→ Exercise input

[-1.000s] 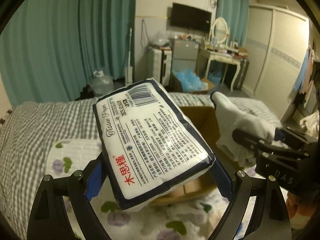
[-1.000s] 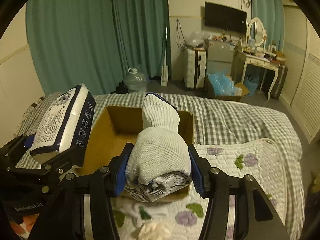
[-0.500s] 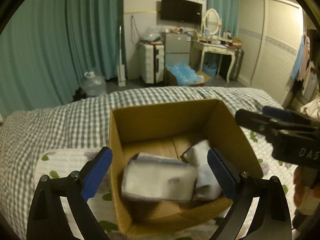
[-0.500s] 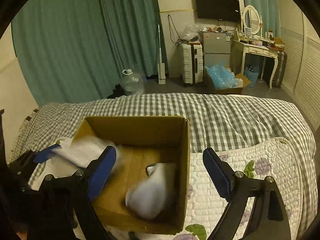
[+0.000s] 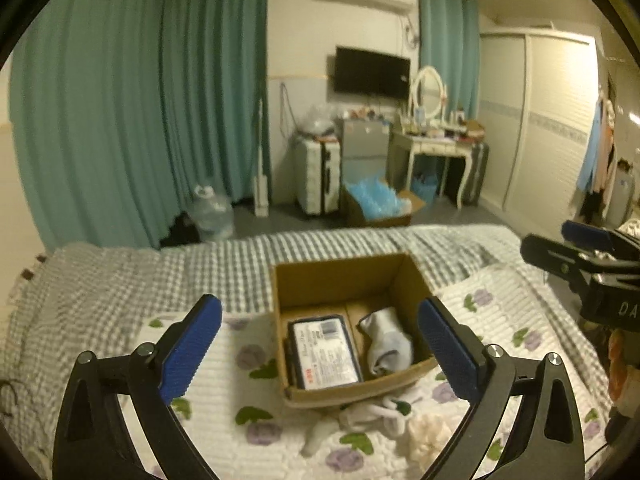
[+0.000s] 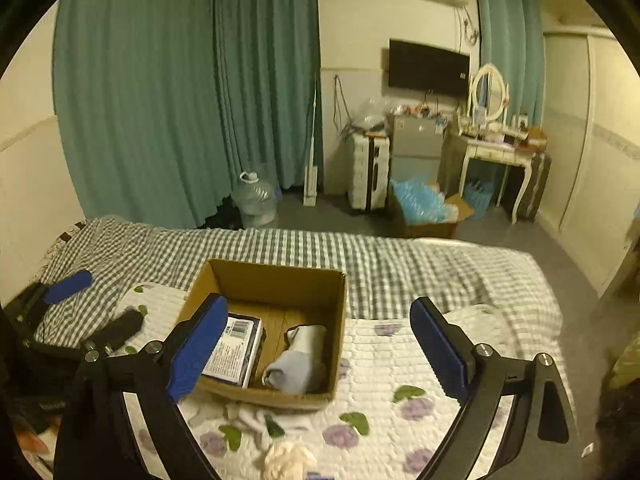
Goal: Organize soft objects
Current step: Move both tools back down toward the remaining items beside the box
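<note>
A brown cardboard box (image 5: 344,276) (image 6: 276,280) stands open on the bed. Inside lie a tissue pack (image 5: 324,354) (image 6: 236,346) on the left and a rolled grey sock (image 5: 386,340) (image 6: 298,356) on the right. My left gripper (image 5: 320,344) is open and empty, held above and in front of the box. My right gripper (image 6: 318,344) is open and empty, also above the box's near side. The right gripper shows at the right edge of the left wrist view (image 5: 580,248). The left gripper shows at the left edge of the right wrist view (image 6: 68,286).
A white soft item with green marks (image 5: 376,410) (image 6: 256,420) and a cream fluffy ball (image 5: 424,434) (image 6: 290,458) lie on the floral quilt (image 6: 400,360) in front of the box. Checked bedding (image 5: 160,276) lies behind. Beyond the bed are curtains, a desk and a wardrobe.
The left gripper opened and dropped the tissue pack into the box. The right gripper opened and dropped the sock roll into it. Both grippers have pulled up and back from the box.
</note>
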`<act>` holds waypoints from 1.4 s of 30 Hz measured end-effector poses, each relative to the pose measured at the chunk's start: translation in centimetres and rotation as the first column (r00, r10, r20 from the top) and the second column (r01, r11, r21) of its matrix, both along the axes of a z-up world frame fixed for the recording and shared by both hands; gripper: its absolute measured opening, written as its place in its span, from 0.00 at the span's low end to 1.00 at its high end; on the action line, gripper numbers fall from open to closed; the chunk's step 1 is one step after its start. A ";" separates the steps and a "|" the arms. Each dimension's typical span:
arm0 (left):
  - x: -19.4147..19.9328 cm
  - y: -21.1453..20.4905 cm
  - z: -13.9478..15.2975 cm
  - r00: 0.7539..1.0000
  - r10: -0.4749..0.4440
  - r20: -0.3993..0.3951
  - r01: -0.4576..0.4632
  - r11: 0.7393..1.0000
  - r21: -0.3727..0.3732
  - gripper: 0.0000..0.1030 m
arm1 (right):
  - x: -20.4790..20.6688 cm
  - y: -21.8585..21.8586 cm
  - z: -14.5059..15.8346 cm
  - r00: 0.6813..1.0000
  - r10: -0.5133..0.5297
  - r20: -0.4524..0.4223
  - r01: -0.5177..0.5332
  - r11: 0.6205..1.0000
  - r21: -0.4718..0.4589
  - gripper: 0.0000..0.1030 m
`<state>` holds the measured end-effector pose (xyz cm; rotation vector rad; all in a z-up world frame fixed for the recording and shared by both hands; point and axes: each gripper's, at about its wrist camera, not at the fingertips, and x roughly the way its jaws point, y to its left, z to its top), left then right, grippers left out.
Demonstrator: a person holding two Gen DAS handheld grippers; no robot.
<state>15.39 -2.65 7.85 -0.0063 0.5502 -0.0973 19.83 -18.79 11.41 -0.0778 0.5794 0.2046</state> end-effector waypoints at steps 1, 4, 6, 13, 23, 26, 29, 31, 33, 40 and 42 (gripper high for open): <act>-1.0 0.1 0.7 1.000 0.007 0.016 -0.007 1.000 0.002 0.97 | -1.0 0.0 0.6 1.000 -0.001 0.009 0.001 1.000 -0.005 0.91; -4.1 0.4 2.5 0.998 0.019 0.054 -0.020 1.000 0.005 0.98 | -4.5 0.0 2.2 0.999 0.001 0.033 0.000 1.000 -0.021 0.94; -6.0 0.4 3.4 0.996 0.032 0.078 -0.033 0.999 0.008 0.98 | -6.8 0.0 3.0 0.999 0.000 0.051 0.001 1.000 -0.030 0.96; -11.1 0.7 4.0 0.992 0.008 0.129 -0.007 1.000 -0.010 0.98 | -12.1 0.0 2.9 0.998 -0.042 0.049 0.046 0.996 -0.072 0.97; -12.6 -0.6 1.1 0.995 0.009 0.098 -0.006 0.999 -0.032 0.98 | -13.2 -1.4 -2.0 0.997 -0.066 -0.033 0.065 0.997 -0.046 0.97; -12.2 -0.8 -0.9 0.998 0.007 0.066 -0.005 0.999 -0.033 0.98 | -12.4 -1.3 -4.5 0.995 -0.063 -0.077 0.060 0.997 -0.048 0.97; -11.9 -0.6 -3.3 0.999 0.029 0.045 -0.027 0.999 -0.042 0.98 | -11.3 -1.5 -7.5 0.988 -0.064 -0.142 0.056 0.997 -0.061 0.97; -11.0 -0.3 -5.1 0.999 0.044 0.009 -0.044 0.998 -0.051 0.98 | -10.5 -1.6 -9.5 0.981 -0.068 -0.182 0.056 0.996 -0.068 0.97; -10.2 -0.3 -6.8 0.998 0.057 -0.029 -0.058 0.997 -0.057 0.98 | -9.9 -1.5 -11.2 0.975 -0.064 -0.215 0.051 0.996 -0.069 0.97; -8.1 0.8 -12.4 0.988 0.078 -0.136 -0.090 0.992 -0.083 0.98 | -7.8 0.9 -16.8 0.961 -0.028 -0.275 -0.006 0.992 -0.123 0.97; -7.7 1.0 -13.8 0.983 0.080 -0.164 -0.090 0.994 -0.059 0.98 | -7.1 1.8 -18.5 0.953 -0.009 -0.304 -0.030 0.992 -0.124 0.94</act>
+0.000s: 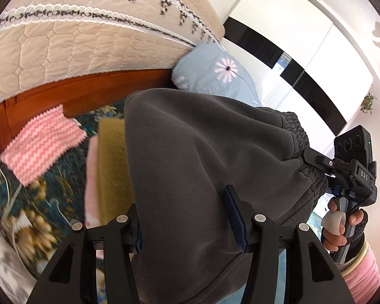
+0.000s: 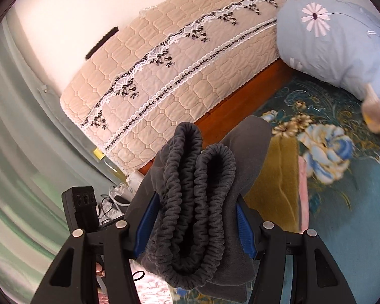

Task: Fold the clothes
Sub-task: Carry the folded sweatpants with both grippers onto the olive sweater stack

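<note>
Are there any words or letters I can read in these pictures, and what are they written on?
"DAS": white letters on the black body of the right tongs, seen from the left wrist camera.
Small yellow tag at the quilted cover's edge: too small and blurred to read.
Nothing else readable.

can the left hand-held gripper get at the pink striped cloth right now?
Probably not. The left hand-held gripper is shut on the grey pants, which it must release first; the pink cloth lies off to the side.
</note>
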Tool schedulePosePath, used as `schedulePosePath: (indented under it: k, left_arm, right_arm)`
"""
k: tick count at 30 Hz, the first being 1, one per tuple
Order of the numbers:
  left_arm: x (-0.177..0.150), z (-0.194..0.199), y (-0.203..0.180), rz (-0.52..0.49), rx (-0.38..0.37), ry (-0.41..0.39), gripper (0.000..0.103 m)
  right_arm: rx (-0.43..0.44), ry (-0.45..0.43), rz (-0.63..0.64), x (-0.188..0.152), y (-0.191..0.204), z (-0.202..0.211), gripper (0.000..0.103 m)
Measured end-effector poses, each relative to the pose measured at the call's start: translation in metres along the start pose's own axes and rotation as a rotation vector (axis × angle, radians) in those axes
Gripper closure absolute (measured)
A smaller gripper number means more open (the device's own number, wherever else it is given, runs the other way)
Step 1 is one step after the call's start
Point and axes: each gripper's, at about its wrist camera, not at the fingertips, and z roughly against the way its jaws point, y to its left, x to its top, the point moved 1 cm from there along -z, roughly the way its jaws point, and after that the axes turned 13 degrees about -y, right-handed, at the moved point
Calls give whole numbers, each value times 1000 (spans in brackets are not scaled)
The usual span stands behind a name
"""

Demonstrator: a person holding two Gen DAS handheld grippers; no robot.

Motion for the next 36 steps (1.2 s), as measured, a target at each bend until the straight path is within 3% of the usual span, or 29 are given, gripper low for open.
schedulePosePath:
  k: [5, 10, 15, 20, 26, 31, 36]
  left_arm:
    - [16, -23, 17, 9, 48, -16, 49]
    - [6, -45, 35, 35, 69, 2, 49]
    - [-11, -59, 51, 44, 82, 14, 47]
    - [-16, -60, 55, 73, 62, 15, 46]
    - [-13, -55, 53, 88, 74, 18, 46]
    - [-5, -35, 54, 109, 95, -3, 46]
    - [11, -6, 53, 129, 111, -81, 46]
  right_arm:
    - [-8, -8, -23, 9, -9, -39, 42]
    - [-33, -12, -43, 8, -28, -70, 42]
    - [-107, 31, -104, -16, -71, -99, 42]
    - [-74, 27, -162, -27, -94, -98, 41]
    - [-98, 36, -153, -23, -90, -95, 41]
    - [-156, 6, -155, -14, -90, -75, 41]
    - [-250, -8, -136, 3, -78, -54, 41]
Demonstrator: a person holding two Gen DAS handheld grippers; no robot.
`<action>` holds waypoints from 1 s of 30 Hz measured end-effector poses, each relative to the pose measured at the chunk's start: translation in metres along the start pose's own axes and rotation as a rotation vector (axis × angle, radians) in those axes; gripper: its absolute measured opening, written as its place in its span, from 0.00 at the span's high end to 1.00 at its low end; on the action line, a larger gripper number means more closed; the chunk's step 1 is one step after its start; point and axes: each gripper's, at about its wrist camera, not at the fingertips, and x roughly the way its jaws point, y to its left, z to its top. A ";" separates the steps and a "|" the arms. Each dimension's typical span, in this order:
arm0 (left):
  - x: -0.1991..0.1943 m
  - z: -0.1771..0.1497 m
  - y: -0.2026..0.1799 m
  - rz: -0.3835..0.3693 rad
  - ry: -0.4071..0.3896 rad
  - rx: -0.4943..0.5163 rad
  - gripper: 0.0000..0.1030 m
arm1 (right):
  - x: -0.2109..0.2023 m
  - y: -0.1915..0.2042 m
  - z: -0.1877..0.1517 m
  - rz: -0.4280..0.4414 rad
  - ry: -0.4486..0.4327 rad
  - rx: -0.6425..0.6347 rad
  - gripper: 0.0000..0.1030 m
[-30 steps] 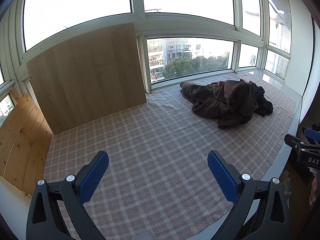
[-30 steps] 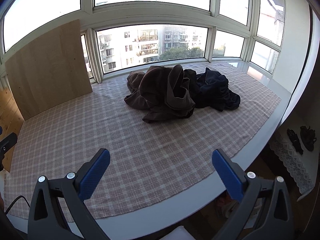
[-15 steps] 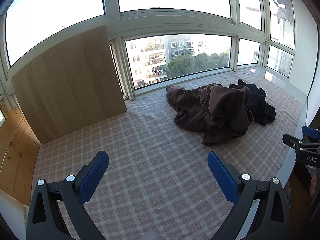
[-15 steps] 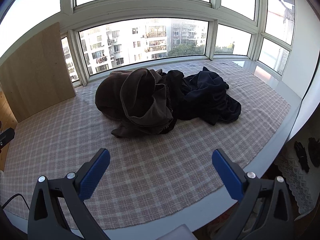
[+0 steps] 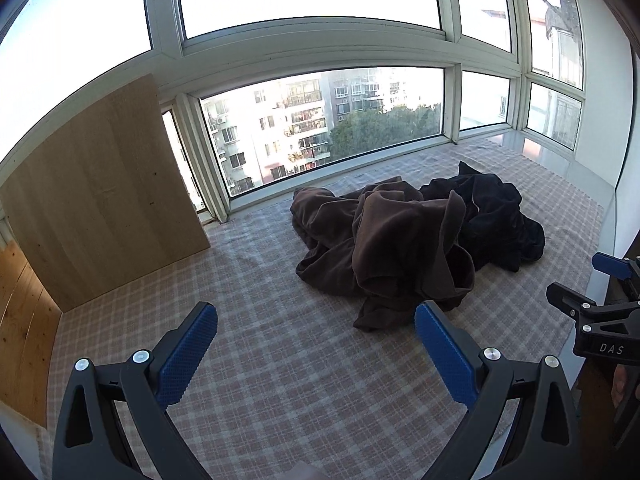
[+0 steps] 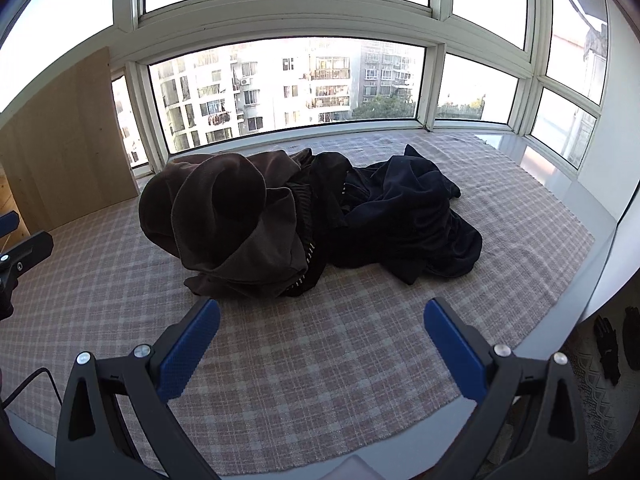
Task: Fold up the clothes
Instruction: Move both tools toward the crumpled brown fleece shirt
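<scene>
A crumpled brown garment (image 5: pixel 384 248) (image 6: pixel 232 220) lies in a heap on the plaid cloth, with a dark navy garment (image 5: pixel 496 216) (image 6: pixel 404 216) bunched against its right side. My left gripper (image 5: pixel 316 332) is open and empty, hovering above the cloth just short of the brown heap's near edge. My right gripper (image 6: pixel 320 328) is open and empty, a little in front of the heap. The right gripper's body also shows at the right edge of the left wrist view (image 5: pixel 600 320).
The plaid cloth (image 5: pixel 280 380) (image 6: pixel 320 380) covers a window platform. A wooden board (image 5: pixel 100 216) (image 6: pixel 60 152) leans against the window at the left. Windows line the back. The platform's front edge (image 6: pixel 580 312) drops to the floor at the right.
Both grippers have moved forward toward the clothes heap, which now looks larger and nearer in both views. Both stayed open. The clothes have not moved.
</scene>
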 end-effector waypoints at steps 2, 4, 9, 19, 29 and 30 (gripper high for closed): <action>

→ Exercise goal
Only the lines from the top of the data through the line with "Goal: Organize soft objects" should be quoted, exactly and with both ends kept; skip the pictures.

→ The completed task
[-1.000s] 
[-1.000s] 
[-0.500s] 
[-0.500s] 
[+0.000s] 
[+0.000s] 
Goal: Organize soft objects

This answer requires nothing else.